During the Fall and Winter holidays, it seems like every celebration table features sweet potatoes, usually dressed up with lots of butter, brown sugar and/or covered up with melted marshmallows. But this vegetable is so scrumptious and healthy on its own, it really should be enjoyed all year round — and not only smothered with (let’s face it) ingredients that aren’t that healthy for us.
SWEET POTATOES CAN HELP NC STAY HEALTHY
Here’s a fun fact: In North Carolina, we grow 1.7 billion pounds of sweet potatoes annually. We grow more than any other state! In fact, we grow more than half of all the sweet potatoes in the whole country.1
And now… a not so “fun” fact, but truly enlightening: According to the North Carolina State Government, the top five causes of death in the state are cancer, heart disease, stroke, chronic lung disease, and unintentional injuries. The good news here is that cancer, heart disease, and stroke can all be impacted by diet.2 And sweet potatoes contain nutrients that may play a role in preventing these diseases.3
So from a health perspective, here’s what the USDA and NC Sweet Potato Commission4 tell us is sweet about sweet potatoes:
Sweet potatoes get an “A” in vitamin A
When eaten with the skin on, one medium sweet potato contains over 100% of the recommended daily amount of vitamin A, which plays a role in vision, bone development, and immune function. (Eating sweet potato with a little bit of fat helps with the absorption of vitamin A5 — so the olive oil, tahini and sesame oil in the recipe below will do the trick!)
They’re a great source of fiber
Diets rich in foods containing fiber, such as some vegetables and fruits, may reduce the risk of heart disease, and some types of cancer (a disease associated with many factors). A medium sweet potato baked in its skin contains four grams of fiber, more than a packet of instant oatmeal.
Sweet potatoes are rich in potassium
Diets containing foods that are a good source of potassium and that are low in sodium may reduce the risk of high blood pressure and stroke.
EXCLUSIVE SWEET POTATO RECIPE! FROM CHEF VIVIAN HOWARD
Recently we got in touch with Chef Vivian Howard (the creative, award-winning host of PBS’ A Chef’s Life, and best-selling author of the book Deep Run Roots: Stories and Recipes from My Corner of the South). We were curious to see if Vivian might have an inventive take on sweet potatoes. So she created this delicious recipe, exclusively for you and your loved ones to enjoy. Easy to make and a delight to share:
Roasted Sweet Potato Wedges with Tahini and Sesame
1 medium to large sweet potato, peel on
2 tablespoons olive oil
1 1/4 teaspoon salt, divided
3 tablespoons tahini
2 tablespoons honey
Juice of one lemon, about 3 tablespoons
1 teaspoon of toasted sesame oil
2 teaspoons sesame seeds
Preheat the oven to 400 degrees. Slice the sweet potato into 8-10 medium slices. In a medium mixing bowl, toss the sweet potato wedges with the olive oil and 1 teaspoon of the salt.
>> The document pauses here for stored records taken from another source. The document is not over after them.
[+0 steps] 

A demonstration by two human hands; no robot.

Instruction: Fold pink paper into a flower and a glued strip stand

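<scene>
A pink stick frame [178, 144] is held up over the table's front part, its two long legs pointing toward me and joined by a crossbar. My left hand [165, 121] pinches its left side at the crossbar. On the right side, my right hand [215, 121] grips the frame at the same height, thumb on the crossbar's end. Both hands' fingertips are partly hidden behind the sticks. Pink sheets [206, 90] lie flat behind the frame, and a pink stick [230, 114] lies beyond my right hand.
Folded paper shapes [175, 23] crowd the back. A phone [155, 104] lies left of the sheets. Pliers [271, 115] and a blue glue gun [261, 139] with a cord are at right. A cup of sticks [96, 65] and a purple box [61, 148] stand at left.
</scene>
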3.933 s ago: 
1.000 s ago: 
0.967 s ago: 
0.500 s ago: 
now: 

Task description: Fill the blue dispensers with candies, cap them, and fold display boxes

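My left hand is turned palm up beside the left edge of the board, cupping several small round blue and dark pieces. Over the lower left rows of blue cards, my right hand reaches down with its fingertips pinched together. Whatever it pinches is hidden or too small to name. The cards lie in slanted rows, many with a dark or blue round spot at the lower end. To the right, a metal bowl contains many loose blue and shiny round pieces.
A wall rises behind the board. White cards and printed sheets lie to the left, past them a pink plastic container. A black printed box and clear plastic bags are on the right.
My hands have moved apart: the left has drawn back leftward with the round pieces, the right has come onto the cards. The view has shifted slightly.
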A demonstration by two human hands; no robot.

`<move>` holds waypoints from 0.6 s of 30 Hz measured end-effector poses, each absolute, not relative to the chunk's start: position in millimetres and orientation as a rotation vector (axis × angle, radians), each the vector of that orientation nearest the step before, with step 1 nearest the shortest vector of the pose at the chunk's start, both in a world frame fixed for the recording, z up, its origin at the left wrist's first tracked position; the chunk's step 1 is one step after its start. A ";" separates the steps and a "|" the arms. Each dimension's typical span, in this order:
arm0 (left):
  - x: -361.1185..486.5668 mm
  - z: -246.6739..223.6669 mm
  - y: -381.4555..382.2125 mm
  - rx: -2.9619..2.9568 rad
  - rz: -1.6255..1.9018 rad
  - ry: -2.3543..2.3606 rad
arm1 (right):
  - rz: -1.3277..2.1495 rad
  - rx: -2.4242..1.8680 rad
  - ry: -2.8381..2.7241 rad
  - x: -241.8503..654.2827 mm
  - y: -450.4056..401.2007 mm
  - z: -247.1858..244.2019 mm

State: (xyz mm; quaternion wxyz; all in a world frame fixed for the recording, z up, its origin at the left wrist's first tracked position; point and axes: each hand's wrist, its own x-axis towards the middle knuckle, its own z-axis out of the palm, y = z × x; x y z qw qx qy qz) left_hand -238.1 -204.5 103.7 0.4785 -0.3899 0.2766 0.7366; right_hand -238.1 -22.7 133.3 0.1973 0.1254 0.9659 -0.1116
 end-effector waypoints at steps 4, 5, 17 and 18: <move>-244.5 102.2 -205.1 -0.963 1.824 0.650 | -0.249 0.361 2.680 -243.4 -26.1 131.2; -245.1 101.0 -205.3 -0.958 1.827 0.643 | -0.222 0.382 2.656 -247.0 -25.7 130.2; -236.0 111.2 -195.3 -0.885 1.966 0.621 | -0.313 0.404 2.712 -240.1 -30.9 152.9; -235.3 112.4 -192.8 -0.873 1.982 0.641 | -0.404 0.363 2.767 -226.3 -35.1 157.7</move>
Arrange the wedges on a baking sheet flesh side down, and not touching. Slide the baking sheet onto the middle rack of the oven. Roast for 20 minutes. Take the potato wedges out and flip so that the opposite side touches the baking sheet. Roast an additional 20 minutes. The wedges should be brown and crisp on all sides and creamy in the center.
As they roast, whisk together the tahini, honey, lemon juice, sesame oil and remaining 1/4 teaspoon salt in a small mixing bowl.
When the potato wedges are done, lay them in a single layer on a serving platter and drizzle them liberally with the tahini mixture. Sprinkle with the sesame seeds. Serve at room temperature. Optional garnishes that add color and dimension to this dish are fresh cilantro, sliced scallion, parsley or mint.
Vivian said, “This is a tasty, healthy side dish that’s really simple to make. Be sure to leave the skin on the sweet potato; you’ll love the crunch of it, and the skin is full of fiber. You will impress people, I promise.”
EAT BETTER FOR BETTER HEALTH: WORK WITH A NUTRITIONIST!
One of the benefits of being a member of Blue Cross and Blue Shield of North Carolina (Blue Cross NC), is that seeing a Nutritional Counselor or Registered Dietitian is covered by most of our plans. That’s because we know that the healthier you eat, the healthier you can be.
Everyone can benefit from working with a Nutritional Counselor. For example, this counseling can help you:
- manage diseases and chronic conditions (like high cholesterol, heart disease, and diabetes)
- reach your ideal weight
- relieve anxiety and depression
- boost and maintain energy throughout the day
- lessen aches, pain, and joint issues
- address food allergies
Finding a Nutritional Counselor is easy. Blue Cross NC members can log into Blue Connect to look up your plan’s coverage, and then use the Find a Doctor tool to search for a “Dietitian” or “Nutritionist.”
Enjoy Vivian’s recipe, and have a sweet (potato) summer!